WHAT TO WORK ON: Within the records, how many lines hold the word "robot"? State that number alone.

PROVIDED RECORDS:
#####

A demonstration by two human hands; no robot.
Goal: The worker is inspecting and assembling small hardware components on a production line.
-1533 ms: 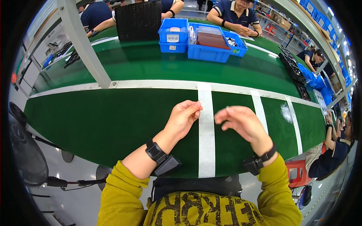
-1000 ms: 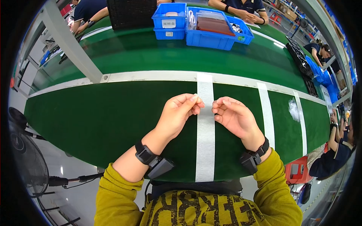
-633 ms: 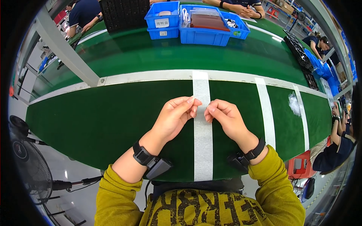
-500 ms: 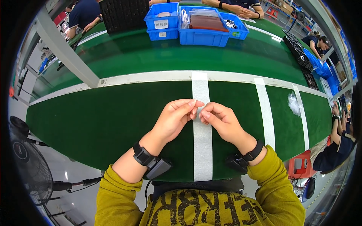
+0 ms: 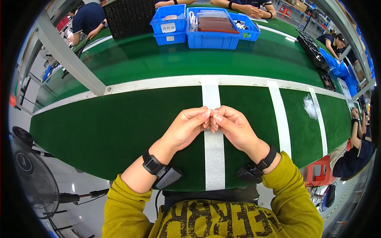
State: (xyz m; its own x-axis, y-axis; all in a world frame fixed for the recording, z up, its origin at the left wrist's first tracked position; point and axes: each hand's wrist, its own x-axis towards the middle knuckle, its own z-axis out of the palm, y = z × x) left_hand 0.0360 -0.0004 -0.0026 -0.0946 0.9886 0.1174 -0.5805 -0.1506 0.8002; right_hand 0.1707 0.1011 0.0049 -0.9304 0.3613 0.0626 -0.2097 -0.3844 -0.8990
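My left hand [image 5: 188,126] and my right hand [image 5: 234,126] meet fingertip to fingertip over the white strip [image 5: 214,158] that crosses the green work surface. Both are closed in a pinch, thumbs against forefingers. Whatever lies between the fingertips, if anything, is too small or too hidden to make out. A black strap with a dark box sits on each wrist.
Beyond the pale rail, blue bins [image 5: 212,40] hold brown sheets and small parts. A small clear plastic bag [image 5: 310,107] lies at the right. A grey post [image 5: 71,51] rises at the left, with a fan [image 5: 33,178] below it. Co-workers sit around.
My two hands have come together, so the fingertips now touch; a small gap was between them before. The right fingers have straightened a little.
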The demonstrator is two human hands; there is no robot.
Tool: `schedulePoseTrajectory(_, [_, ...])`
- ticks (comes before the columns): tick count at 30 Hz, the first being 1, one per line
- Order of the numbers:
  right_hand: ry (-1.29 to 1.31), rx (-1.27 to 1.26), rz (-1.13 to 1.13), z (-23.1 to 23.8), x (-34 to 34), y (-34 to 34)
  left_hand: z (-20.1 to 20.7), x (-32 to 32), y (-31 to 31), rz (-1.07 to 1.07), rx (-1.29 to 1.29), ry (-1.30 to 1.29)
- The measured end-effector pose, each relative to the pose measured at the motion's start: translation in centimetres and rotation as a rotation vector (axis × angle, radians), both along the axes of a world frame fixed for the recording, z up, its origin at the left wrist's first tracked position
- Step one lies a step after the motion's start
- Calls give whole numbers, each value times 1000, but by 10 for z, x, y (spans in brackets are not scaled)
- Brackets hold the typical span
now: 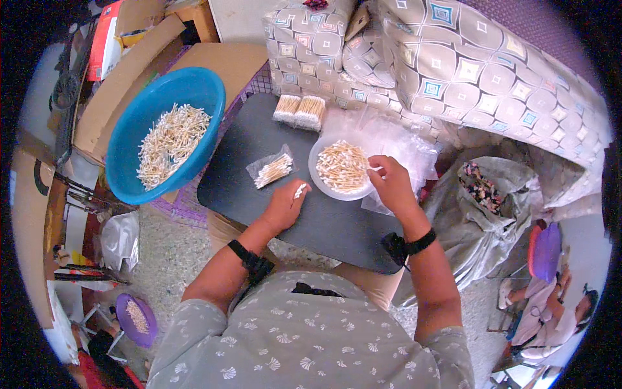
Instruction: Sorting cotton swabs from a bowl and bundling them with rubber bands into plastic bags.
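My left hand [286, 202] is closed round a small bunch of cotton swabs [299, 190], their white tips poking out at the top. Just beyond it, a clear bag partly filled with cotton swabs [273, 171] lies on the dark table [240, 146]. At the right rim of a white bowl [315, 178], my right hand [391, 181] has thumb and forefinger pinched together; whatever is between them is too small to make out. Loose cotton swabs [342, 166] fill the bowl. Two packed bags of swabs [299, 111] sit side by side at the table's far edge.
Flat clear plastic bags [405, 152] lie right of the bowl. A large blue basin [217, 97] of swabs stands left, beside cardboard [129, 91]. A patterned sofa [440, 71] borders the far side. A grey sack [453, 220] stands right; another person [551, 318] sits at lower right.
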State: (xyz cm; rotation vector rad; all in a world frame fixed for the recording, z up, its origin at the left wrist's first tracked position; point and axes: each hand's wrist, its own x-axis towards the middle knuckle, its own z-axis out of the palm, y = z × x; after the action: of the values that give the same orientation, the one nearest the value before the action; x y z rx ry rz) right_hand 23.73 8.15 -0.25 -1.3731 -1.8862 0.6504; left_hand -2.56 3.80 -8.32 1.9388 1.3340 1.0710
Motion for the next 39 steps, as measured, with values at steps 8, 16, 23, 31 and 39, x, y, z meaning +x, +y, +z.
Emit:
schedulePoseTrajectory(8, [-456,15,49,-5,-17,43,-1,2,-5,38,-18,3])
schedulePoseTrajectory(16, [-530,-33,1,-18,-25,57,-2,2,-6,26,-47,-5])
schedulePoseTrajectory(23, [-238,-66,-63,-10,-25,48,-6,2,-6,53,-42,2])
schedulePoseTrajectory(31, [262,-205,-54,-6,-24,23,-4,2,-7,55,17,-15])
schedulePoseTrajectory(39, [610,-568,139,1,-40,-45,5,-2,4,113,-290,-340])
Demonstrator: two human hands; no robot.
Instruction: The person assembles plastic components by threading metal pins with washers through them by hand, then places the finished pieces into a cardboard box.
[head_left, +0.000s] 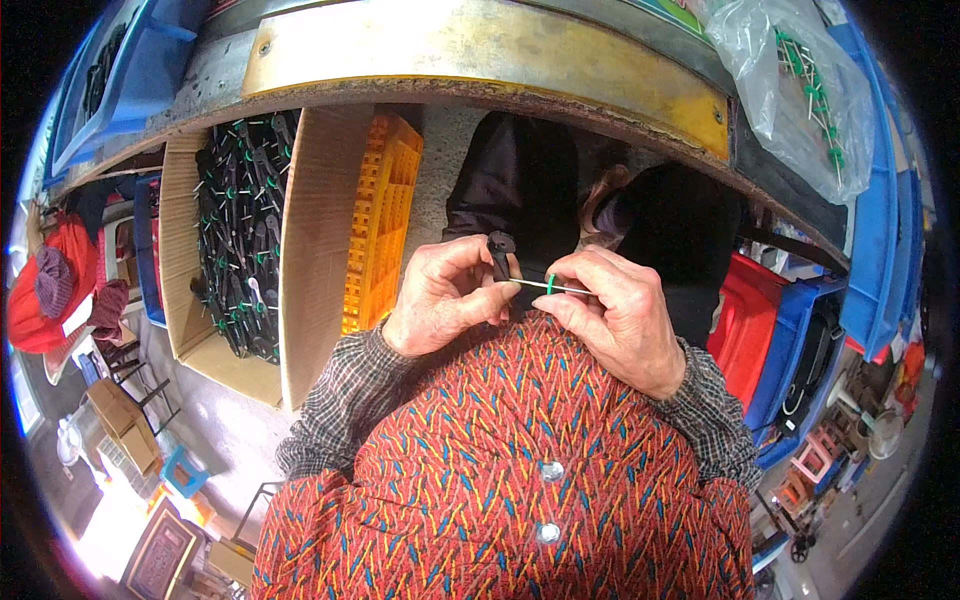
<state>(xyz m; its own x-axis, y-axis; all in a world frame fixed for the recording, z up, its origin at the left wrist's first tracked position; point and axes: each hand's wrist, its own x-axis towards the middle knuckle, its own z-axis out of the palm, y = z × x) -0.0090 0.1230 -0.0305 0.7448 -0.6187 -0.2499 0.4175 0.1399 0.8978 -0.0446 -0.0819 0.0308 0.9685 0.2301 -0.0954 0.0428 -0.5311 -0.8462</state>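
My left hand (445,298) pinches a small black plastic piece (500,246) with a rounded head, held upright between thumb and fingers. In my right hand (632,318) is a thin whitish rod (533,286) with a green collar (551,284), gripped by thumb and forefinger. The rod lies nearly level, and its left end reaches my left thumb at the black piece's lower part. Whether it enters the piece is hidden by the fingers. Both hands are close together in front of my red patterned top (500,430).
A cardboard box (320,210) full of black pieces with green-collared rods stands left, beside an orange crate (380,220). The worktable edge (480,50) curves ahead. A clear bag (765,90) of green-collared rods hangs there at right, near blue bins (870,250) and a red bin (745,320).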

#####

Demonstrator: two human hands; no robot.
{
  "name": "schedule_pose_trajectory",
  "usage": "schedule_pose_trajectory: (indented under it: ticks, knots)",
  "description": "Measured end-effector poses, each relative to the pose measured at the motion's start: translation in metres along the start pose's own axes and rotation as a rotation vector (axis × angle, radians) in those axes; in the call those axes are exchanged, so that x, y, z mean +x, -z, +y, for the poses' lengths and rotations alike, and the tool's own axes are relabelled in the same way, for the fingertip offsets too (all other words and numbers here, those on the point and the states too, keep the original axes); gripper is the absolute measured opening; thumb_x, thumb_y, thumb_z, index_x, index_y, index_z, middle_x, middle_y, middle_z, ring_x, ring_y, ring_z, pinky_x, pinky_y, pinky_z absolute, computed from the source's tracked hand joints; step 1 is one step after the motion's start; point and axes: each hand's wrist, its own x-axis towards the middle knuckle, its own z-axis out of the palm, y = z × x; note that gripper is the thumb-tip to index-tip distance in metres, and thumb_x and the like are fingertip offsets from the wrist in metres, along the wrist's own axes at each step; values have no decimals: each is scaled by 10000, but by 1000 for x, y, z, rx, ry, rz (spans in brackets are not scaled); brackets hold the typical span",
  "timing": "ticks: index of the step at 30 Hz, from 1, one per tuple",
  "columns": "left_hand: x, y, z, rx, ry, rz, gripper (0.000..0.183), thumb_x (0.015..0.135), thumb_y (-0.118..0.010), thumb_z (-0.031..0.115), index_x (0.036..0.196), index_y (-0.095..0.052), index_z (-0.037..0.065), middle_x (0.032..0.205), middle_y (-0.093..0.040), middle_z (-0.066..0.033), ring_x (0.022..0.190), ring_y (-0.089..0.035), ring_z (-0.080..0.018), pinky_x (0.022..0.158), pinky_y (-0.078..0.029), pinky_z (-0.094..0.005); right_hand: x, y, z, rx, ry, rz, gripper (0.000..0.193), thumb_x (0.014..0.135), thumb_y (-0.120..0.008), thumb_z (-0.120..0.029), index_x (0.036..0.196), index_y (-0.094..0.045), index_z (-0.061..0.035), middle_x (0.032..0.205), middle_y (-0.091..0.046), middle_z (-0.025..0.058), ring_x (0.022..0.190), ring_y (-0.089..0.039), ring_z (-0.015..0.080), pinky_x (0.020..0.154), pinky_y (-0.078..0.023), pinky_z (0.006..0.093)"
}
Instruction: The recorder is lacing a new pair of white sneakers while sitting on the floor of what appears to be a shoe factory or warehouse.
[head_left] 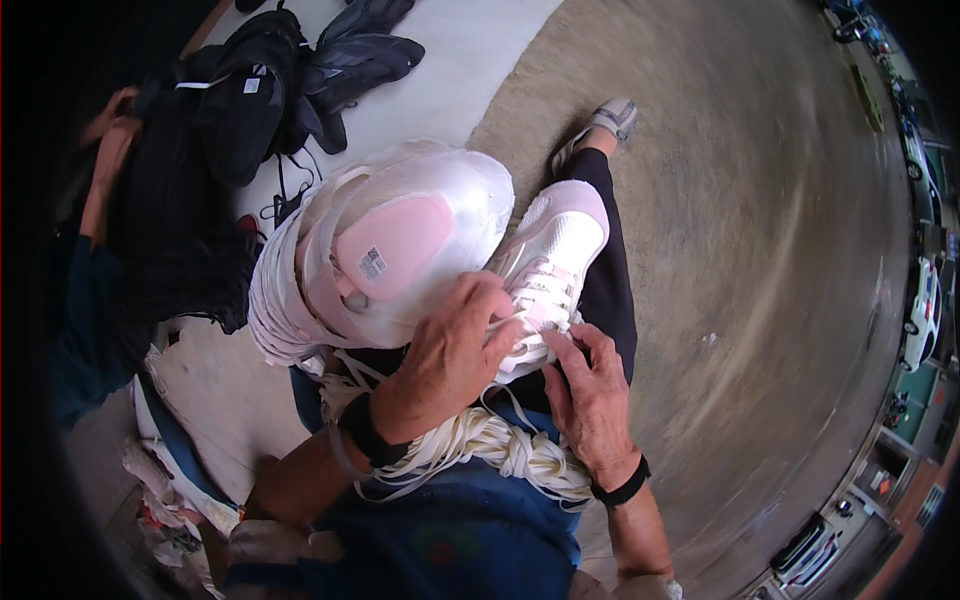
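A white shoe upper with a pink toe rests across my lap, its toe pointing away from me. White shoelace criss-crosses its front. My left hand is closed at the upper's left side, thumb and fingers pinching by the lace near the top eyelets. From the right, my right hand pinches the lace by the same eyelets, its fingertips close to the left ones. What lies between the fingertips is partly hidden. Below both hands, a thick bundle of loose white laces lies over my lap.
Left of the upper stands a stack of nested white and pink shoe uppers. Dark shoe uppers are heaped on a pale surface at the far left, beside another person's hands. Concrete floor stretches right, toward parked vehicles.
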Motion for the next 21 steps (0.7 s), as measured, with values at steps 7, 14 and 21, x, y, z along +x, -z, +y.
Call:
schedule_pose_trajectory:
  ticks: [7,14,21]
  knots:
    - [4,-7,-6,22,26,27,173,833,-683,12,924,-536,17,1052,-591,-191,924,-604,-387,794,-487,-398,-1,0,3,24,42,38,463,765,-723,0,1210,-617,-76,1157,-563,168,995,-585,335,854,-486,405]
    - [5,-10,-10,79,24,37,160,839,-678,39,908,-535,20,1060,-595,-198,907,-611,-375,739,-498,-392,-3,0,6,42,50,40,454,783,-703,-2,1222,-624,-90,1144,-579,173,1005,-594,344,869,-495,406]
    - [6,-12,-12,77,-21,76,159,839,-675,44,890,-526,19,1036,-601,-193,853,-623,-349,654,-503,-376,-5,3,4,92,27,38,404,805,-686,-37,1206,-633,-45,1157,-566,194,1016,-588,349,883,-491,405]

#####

YOUR SOLUTION: 4